■ Exercise requirements
Verbatim copy, images omitted: return the full listing.
*** Block opens ***
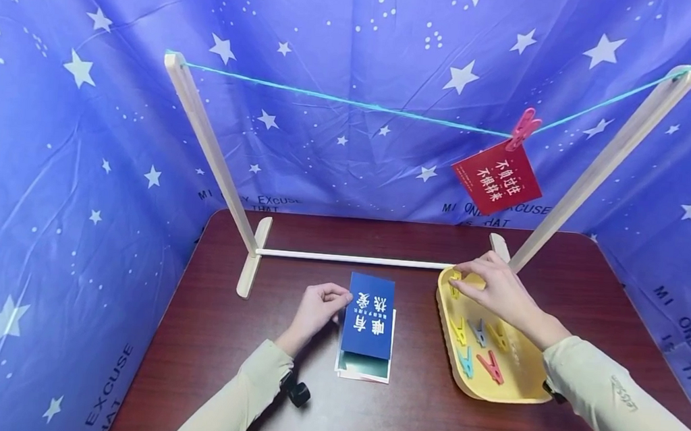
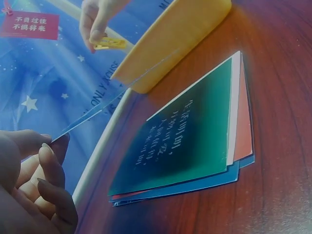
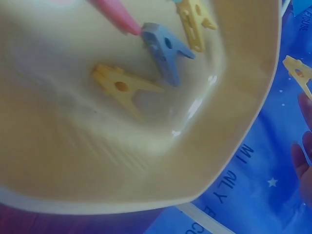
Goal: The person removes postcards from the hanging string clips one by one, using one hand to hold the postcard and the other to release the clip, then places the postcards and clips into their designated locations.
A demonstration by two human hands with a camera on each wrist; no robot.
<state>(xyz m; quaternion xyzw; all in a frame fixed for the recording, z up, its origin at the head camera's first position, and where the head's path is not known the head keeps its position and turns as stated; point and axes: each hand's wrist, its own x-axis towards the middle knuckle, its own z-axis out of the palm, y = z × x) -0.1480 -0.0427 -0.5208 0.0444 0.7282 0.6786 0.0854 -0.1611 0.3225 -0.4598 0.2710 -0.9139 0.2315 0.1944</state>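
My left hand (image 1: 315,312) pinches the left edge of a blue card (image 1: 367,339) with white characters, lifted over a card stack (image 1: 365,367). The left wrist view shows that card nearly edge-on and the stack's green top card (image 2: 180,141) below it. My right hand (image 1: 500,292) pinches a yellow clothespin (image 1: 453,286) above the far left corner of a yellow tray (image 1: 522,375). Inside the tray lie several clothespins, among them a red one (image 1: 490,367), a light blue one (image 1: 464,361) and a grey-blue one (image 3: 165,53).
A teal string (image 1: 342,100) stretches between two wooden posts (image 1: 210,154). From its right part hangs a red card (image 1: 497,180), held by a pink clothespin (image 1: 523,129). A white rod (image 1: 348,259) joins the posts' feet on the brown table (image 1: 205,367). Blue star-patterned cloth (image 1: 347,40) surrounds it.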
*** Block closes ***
■ Solution to this problem
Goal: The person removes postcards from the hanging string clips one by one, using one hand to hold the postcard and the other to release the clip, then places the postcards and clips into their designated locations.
A demonstration by two human hands with a camera on each wrist; no robot.
<state>(xyz m; quaternion xyzw; all in a frame fixed for the recording, z up, its origin at the head camera's first position, and where the head's path is not known the head keeps its position and turns as stated; point and axes: each hand's wrist, its own x-axis towards the middle knuckle, its own z-axis out of the palm, y = z × x) -0.1480 -0.0427 -0.5208 0.0444 0.7282 0.6786 0.0854 -0.1611 0.3225 -0.4598 0.2710 -0.9139 0.2315 0.1944</state>
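My left hand (image 1: 315,312) pinches the left edge of a blue card (image 1: 367,339) with white characters, lifted over a card stack (image 1: 365,367). The left wrist view shows that card nearly edge-on and the stack's green top card (image 2: 180,141) below it. My right hand (image 1: 500,292) pinches a yellow clothespin (image 1: 453,286) above the far left corner of a yellow tray (image 1: 522,375). Inside the tray lie several clothespins, among them a red one (image 1: 490,367), a light blue one (image 1: 464,361) and a grey-blue one (image 3: 165,53).
A teal string (image 1: 342,100) stretches between two wooden posts (image 1: 210,154). From its right part hangs a red card (image 1: 497,180), held by a pink clothespin (image 1: 523,129). A white rod (image 1: 348,259) joins the posts' feet on the brown table (image 1: 205,367). Blue star-patterned cloth (image 1: 347,40) surrounds it.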

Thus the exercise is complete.